* _Your goal_
For the word "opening", state how many lines of the data include it. Respond with the number only.

· · · · ·

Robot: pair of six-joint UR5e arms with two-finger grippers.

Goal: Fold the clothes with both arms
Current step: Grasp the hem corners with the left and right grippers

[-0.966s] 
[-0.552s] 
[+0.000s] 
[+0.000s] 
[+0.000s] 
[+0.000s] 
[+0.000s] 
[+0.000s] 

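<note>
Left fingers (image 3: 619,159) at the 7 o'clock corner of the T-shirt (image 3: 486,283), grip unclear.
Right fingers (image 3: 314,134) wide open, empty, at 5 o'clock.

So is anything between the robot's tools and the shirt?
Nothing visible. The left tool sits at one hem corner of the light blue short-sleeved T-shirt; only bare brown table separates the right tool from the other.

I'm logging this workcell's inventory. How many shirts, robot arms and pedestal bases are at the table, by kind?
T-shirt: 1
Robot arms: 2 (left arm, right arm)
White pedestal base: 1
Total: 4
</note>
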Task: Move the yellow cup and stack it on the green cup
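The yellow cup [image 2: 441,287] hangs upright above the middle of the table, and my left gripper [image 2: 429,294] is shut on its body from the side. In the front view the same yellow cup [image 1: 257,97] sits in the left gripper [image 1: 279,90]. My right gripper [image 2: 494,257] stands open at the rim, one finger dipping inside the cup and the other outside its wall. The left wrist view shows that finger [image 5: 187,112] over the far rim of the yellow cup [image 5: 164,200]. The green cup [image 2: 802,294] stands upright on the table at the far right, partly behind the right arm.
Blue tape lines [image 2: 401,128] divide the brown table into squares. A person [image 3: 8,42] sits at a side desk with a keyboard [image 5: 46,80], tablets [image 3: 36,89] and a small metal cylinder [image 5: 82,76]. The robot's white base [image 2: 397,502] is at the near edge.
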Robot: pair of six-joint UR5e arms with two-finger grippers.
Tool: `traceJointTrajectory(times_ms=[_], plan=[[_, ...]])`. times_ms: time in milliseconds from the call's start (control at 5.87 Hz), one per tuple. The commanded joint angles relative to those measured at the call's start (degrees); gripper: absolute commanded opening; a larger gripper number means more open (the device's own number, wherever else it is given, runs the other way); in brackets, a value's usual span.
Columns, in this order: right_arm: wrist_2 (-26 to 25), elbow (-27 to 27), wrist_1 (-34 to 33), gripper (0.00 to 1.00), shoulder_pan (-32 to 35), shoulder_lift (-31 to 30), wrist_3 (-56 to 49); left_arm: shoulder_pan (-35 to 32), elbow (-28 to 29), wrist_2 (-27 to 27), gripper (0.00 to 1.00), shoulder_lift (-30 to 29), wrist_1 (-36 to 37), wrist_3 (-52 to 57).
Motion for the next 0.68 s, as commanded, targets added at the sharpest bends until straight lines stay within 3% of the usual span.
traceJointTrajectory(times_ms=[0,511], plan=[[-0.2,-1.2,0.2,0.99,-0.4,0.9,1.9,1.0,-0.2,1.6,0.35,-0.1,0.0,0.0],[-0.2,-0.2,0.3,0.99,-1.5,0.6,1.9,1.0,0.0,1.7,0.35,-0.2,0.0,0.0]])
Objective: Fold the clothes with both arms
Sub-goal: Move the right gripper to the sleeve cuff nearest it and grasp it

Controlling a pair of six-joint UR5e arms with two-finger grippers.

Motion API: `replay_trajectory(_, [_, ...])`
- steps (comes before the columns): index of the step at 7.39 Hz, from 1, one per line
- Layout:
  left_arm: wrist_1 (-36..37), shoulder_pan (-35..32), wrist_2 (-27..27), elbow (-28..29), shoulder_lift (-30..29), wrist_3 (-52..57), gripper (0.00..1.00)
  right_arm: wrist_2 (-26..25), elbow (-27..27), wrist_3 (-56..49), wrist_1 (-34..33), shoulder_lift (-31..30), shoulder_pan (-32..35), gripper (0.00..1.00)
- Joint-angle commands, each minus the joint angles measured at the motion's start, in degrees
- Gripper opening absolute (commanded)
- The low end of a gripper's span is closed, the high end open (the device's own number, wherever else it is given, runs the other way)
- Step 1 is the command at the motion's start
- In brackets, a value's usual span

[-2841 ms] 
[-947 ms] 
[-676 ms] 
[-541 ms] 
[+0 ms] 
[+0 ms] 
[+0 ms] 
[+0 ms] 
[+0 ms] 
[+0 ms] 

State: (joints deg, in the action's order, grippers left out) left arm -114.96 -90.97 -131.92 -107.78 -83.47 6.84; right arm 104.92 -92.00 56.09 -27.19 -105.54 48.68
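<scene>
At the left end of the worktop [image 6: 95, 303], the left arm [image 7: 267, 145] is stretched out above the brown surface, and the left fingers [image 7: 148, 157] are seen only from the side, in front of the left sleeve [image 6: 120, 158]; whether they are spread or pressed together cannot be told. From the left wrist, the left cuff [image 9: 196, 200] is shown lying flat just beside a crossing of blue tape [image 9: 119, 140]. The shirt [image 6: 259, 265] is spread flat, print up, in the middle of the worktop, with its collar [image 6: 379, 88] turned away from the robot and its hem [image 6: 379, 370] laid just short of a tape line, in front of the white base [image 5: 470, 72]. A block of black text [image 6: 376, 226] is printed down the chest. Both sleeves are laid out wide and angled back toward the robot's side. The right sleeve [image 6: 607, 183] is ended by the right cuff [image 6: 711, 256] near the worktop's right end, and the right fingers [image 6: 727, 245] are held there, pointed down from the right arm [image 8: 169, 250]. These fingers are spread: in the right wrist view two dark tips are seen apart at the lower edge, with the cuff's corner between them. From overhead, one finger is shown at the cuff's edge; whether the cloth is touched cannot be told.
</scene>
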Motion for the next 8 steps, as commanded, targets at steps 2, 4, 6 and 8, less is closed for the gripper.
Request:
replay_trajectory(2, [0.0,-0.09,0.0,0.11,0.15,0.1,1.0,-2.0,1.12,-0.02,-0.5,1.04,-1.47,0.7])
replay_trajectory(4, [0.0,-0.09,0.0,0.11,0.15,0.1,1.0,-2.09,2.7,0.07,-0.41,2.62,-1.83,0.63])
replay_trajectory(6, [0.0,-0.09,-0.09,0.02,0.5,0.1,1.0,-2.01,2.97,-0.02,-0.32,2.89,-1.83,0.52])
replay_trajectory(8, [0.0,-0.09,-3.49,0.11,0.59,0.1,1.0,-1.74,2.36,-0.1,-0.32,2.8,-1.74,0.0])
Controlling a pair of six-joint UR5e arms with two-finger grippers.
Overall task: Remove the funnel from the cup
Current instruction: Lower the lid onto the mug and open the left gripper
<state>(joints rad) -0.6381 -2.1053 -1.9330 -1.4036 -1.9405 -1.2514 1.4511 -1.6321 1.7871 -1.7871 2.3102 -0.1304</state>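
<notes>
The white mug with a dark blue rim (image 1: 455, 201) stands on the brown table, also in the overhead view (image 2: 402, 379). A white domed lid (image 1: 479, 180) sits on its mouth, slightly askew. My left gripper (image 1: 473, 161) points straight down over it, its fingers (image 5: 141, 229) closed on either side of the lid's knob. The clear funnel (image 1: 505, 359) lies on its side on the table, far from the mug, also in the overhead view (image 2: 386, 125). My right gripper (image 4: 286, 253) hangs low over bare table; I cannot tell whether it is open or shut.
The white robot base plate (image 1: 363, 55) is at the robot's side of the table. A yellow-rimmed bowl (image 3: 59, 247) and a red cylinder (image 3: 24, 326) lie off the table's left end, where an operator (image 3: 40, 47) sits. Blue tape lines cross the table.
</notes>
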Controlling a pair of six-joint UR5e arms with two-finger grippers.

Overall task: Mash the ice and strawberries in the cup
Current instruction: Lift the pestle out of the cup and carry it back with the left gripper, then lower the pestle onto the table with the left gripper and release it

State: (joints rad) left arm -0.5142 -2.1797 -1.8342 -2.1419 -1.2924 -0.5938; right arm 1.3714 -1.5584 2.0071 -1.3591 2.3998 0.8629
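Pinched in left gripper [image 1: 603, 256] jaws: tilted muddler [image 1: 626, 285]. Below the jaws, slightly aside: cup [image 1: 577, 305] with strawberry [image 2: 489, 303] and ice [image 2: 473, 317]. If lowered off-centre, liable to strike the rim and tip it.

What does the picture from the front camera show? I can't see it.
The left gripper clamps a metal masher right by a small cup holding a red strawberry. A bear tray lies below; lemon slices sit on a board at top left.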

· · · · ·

* _Written response_
2